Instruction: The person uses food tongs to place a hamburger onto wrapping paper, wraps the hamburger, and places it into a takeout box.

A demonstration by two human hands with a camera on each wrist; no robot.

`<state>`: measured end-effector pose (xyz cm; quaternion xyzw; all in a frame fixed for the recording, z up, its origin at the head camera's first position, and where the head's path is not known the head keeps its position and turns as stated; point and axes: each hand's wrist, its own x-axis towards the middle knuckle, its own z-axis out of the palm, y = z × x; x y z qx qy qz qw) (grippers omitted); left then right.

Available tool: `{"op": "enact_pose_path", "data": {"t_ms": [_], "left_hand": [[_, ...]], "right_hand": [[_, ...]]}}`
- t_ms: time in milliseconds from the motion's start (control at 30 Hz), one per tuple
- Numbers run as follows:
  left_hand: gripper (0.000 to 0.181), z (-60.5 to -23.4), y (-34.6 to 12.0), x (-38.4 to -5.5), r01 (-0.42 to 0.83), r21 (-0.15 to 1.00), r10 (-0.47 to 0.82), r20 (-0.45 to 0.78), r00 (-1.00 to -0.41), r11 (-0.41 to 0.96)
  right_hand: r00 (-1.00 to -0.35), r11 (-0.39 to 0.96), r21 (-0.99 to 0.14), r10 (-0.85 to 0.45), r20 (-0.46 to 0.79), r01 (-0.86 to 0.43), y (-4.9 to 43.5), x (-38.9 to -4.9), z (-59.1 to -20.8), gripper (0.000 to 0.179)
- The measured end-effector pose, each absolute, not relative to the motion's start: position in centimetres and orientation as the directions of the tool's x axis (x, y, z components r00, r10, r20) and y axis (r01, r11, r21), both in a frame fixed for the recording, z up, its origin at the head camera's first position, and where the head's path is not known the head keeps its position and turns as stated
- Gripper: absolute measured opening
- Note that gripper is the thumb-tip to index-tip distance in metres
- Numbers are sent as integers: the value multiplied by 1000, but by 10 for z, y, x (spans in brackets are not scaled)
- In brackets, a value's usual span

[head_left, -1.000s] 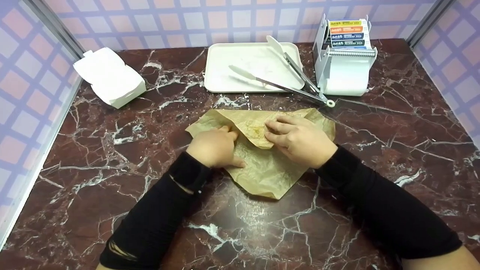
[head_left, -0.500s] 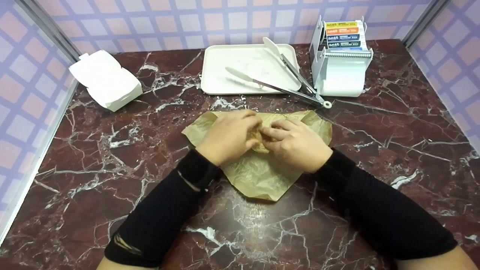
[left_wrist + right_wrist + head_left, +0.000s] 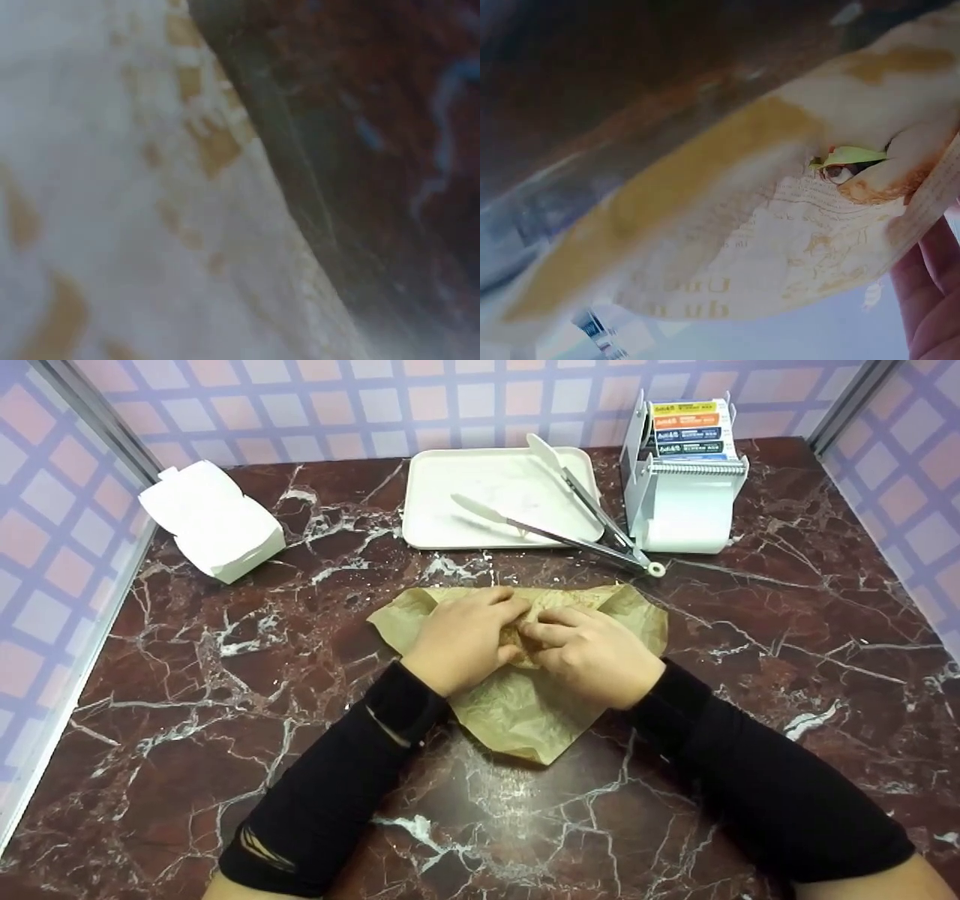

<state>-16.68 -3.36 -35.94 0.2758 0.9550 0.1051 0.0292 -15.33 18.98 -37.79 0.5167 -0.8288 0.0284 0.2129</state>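
Brown greaseproof paper (image 3: 517,724) lies on the table in the head view, its far part folded toward the person over a bundle. My left hand (image 3: 461,641) grips the bundle's left side, thumb and fingers curled over it. From the right, my right hand (image 3: 596,656) holds the folded paper with bent fingers. In the right wrist view a browned piece of bread (image 3: 885,186) and a green leaf (image 3: 855,156) peek out inside the printed paper (image 3: 750,259). Some fingers (image 3: 922,292) show at that view's right edge. The left wrist view holds mostly blurred paper (image 3: 150,225).
Behind the paper, metal tongs (image 3: 600,514) lie partly across a white tray (image 3: 435,529). A dispenser (image 3: 690,514) with a white roll and coloured boxes stands at the back right. An opened white box (image 3: 217,521) sits back left on the marbled table (image 3: 187,675).
The left hand has moved from under the paper's left side up onto the bundle, nearer the right hand. Between the last two head frames, little differs.
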Motion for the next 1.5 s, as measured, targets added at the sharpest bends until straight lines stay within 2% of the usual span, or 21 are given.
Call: {"op": "enact_pose_path", "data": {"t_ms": [67,167,233,300,533,700,900,1000,1233,1500], "left_hand": [[68,-359,-33,-165,522,205,535,-8,-845,828],[67,-358,-32,-163,524,182,536,-25,-844,832],[66,-357,-32,-162,524,159,535,-29,-844,836],[66,-358,-31,-160,530,136,538,-22,-843,837],[71,-360,-27,-154,543,122,546,9,-838,831],[69,-359,-24,-153,517,132,523,-16,-852,846],[62,-360,-25,-153,527,140,533,-7,-846,838],[61,-359,-27,-151,545,139,552,-15,-834,827],[43,-360,-32,-150,581,147,584,27,-811,800],[32,-359,-40,-150,621,213,629,37,-776,754]], "right_hand": [[-429,487,85,-827,363,-869,193,-153,-374,12],[-546,562,-57,-767,337,-825,200,-155,-368,22],[-607,607,-109,-732,309,-788,203,-156,-367,32],[-633,632,-104,-722,279,-768,204,-158,-367,37],[-580,592,-47,-767,276,-805,200,-154,-370,33],[-587,596,-58,-763,270,-801,199,-151,-369,35],[-578,588,-2,-794,188,-809,196,-145,-365,25],[-589,596,-11,-790,170,-803,196,-142,-365,22],[-586,594,-2,-794,158,-805,196,-139,-365,24],[-577,583,5,-805,139,-812,194,-140,-365,24]]}}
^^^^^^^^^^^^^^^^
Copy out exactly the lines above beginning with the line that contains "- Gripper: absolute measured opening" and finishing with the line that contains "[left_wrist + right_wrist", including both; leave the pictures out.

- Gripper: absolute measured opening
- Note that gripper is the thumb-tip to index-tip distance in metres
- Numbers are sent as integers: the value multiplied by 1000, but by 10 for z, y, x (spans in brackets are not scaled)
- In brackets, a value's usual span

[head_left, -1.000s] 
[head_left, -0.500s] 
[left_wrist + right_wrist + head_left, +0.000s] 

The answer has been given in its entirety.